▶ [Work order]
Please copy the data exactly as it stands, minus the images.

* * * * * * * * *

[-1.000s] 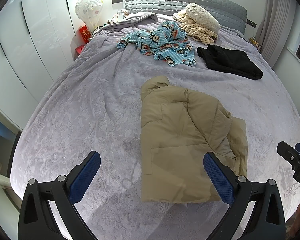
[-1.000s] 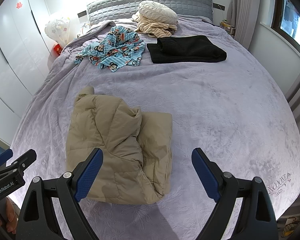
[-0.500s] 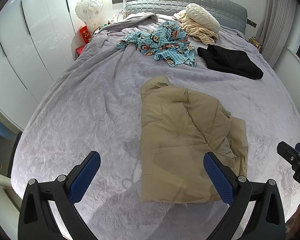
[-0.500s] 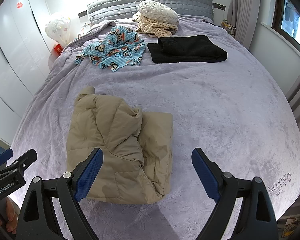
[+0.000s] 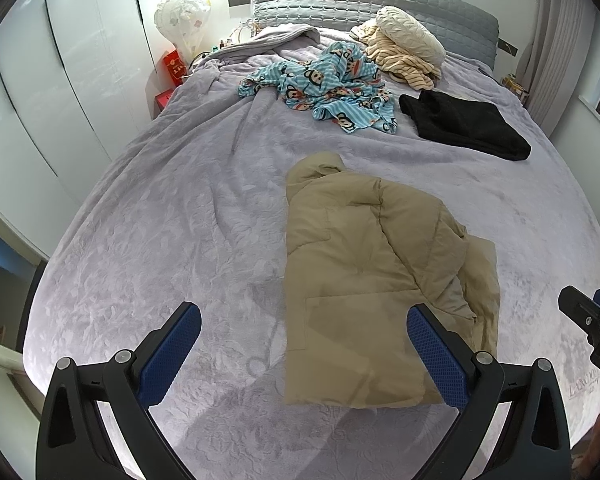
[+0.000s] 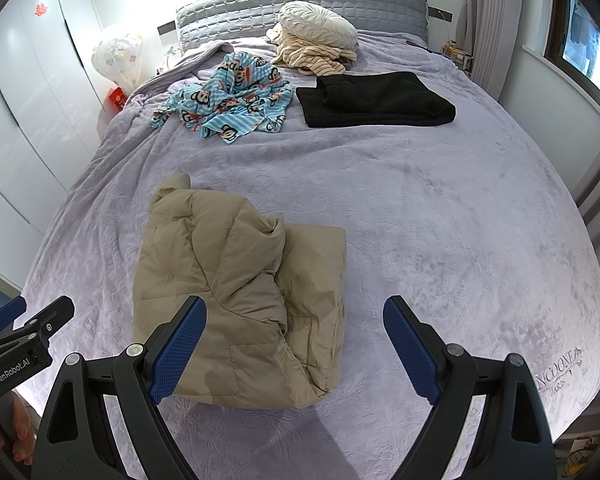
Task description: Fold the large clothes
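Nothing has shifted since a second ago: both my tongs hang where they were above the near end of the bed (image 5: 148,208), and the clothes lie just as they did.

My left tongs (image 5: 304,350) stand wide apart with nothing between the pads; the tan puffer jacket (image 5: 364,264) lies on the bedspread beyond and below them, untouched. My right tongs (image 6: 296,340) are spread just as wide and also empty, hovering over the jacket's near right corner.

As for progress, I judge the jacket mostly folded. It sits as a rough rectangle near the foot of the bed, the hood poking out at the far end and a bunched ridge running down where one side was laid over. That lump and the loose edge on the right could use tidying, or one more fold across.

Farther up, the black garment (image 6: 376,98) looks neatly folded and done. The blue monkey-print cloth (image 6: 232,96) is a crumpled heap beside it, so that one is left. The cream pile (image 6: 316,48) by the headboard is also unfolded.
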`<action>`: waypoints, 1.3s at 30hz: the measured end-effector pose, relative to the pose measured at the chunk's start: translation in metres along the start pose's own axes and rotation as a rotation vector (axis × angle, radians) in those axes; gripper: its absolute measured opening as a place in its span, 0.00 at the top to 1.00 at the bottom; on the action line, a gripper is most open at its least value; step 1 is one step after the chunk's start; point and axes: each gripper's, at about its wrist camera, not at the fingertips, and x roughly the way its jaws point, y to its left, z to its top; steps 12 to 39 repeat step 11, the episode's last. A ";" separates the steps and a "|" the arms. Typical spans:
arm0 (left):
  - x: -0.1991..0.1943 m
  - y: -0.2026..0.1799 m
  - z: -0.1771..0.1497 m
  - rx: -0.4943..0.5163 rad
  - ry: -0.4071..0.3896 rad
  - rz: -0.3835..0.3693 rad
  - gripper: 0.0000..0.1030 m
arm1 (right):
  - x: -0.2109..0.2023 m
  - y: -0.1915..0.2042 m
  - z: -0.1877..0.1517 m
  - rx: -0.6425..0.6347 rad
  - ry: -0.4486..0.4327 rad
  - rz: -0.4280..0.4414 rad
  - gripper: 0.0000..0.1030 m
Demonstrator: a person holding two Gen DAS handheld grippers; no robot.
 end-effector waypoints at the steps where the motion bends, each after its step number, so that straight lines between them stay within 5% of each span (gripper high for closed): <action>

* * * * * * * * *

▶ [Problem solution]
[-1.000s] 
[-1.000s] 
[-0.500s] 
[-0.500s] 
[+0.000s] 
[+0.000s] 
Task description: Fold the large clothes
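Nothing has shifted since a second ago: both my tongs hang where they were above the near end of the bed (image 5: 148,208), and the clothes lie just as they did.

My left tongs (image 5: 304,350) stand wide apart with nothing between the pads; the tan puffer jacket (image 5: 364,264) lies on the bedspread beyond and below them, untouched. My right tongs (image 6: 296,340) are spread just as wide and also empty, hovering over the jacket's near right corner.

As for progress, I judge the jacket mostly folded. It sits as a rough rectangle near the foot of the bed, the hood poking out at the far end and a bunched ridge running down where one side was laid over. That lump and the loose edge on the right could use tidying, or one more fold across.

Farther up, the black garment (image 6: 376,98) looks neatly folded and done. The blue monkey-print cloth (image 6: 232,96) is a crumpled heap beside it, so that one is left. The cream pile (image 6: 316,48) by the headboard is also unfolded.
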`<action>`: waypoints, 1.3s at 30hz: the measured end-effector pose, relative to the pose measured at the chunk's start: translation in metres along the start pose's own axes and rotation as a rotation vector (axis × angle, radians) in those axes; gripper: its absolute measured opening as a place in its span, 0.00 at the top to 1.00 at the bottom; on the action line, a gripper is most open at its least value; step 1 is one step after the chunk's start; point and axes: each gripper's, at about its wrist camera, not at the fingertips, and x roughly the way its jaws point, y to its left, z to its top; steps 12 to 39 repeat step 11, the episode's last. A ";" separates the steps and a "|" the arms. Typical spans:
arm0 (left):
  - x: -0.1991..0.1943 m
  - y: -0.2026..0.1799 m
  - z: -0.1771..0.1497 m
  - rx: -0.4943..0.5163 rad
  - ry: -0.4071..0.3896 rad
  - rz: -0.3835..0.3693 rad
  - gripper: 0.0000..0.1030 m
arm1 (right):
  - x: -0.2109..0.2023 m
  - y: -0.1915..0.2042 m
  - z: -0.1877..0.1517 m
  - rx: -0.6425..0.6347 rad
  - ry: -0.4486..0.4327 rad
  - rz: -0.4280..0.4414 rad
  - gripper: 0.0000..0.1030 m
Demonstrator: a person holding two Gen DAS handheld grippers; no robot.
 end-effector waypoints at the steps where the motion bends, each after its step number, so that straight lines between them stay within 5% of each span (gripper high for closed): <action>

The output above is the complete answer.